Friday 14 March 2025
A team of researchers has made a significant breakthrough in developing a globally convergent numerical method for solving a notoriously difficult class of problems known as coefficient inverse problems. These types of problems arise when trying to reconstruct the properties of a medium, such as its conductivity or permittivity, from measurements of how waves propagate through it.
The problem is that these measurements are inherently noisy and incomplete, making it challenging to accurately determine the underlying properties of the medium. Moreover, many coefficient inverse problems are ill-posed, meaning that small changes in the measurement data can lead to large errors in the reconstructed solution.

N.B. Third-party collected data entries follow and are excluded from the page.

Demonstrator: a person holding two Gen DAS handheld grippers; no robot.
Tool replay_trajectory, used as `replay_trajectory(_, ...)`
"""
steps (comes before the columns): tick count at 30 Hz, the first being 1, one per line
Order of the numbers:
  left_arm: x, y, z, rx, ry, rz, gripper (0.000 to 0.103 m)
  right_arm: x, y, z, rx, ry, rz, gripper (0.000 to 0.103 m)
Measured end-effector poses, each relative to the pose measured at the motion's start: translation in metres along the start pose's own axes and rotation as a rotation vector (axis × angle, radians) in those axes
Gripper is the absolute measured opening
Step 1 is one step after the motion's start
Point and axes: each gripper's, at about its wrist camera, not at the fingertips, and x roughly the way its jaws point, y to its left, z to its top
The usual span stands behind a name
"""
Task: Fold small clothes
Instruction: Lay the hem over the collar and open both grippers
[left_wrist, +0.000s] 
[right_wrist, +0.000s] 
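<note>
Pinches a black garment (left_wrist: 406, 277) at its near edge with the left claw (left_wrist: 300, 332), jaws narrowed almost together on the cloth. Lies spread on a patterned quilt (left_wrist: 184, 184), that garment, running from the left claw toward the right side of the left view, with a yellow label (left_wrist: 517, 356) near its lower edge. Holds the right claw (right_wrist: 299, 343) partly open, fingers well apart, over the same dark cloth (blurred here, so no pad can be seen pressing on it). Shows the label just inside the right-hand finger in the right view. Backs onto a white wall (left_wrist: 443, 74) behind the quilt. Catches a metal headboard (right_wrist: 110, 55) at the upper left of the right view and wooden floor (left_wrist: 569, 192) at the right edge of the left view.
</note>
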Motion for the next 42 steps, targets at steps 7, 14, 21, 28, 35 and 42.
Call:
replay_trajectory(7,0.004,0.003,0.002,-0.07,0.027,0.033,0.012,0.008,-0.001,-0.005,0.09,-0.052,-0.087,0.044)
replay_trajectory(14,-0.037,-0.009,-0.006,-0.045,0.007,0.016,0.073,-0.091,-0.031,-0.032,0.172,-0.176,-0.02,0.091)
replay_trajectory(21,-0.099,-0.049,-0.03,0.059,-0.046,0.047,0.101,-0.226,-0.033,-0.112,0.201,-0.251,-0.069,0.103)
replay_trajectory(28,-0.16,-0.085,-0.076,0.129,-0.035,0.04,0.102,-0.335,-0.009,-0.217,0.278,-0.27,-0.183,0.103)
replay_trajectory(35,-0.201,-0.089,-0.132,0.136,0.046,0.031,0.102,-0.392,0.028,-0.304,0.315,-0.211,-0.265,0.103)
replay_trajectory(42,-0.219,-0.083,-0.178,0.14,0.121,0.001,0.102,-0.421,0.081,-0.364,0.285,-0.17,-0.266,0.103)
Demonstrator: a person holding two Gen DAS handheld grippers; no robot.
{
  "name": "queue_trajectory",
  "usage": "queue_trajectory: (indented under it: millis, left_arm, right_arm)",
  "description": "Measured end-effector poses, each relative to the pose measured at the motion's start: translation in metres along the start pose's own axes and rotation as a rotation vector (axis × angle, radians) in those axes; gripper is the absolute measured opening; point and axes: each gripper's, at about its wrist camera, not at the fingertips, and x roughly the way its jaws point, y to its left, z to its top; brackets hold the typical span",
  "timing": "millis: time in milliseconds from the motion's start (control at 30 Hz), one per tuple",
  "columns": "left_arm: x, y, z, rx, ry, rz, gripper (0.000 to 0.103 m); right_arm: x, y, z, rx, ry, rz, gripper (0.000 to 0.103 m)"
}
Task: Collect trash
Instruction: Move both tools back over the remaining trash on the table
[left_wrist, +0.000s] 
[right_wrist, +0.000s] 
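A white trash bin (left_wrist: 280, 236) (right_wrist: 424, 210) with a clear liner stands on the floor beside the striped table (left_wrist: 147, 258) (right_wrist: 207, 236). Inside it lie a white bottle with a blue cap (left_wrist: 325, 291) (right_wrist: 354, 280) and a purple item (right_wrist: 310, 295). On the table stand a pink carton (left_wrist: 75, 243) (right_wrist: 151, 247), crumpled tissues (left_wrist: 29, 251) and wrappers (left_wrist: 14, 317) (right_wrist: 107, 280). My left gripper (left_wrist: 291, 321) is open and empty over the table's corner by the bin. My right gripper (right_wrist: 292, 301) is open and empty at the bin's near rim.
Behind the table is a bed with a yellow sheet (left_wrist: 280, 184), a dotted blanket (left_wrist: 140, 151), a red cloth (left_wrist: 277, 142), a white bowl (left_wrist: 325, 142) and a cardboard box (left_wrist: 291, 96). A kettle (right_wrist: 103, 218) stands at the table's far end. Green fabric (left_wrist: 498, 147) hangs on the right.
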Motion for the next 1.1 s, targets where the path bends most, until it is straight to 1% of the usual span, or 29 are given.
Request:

To overcome these challenges, the researchers developed a novel convexification method that combines Carleman estimates with a viscosity term. The key insight is that by adding a carefully chosen amount of noise to the problem, it becomes possible to globally converge to the correct solution, even in the presence of noisy measurements.
The team’s approach starts by reformulating the coefficient inverse problem as a minimization problem, where the goal is to find the medium properties that minimize the difference between measured and simulated waveforms. However, this minimization problem is typically non-convex, meaning that it has multiple local minima, making it difficult to determine the global minimum.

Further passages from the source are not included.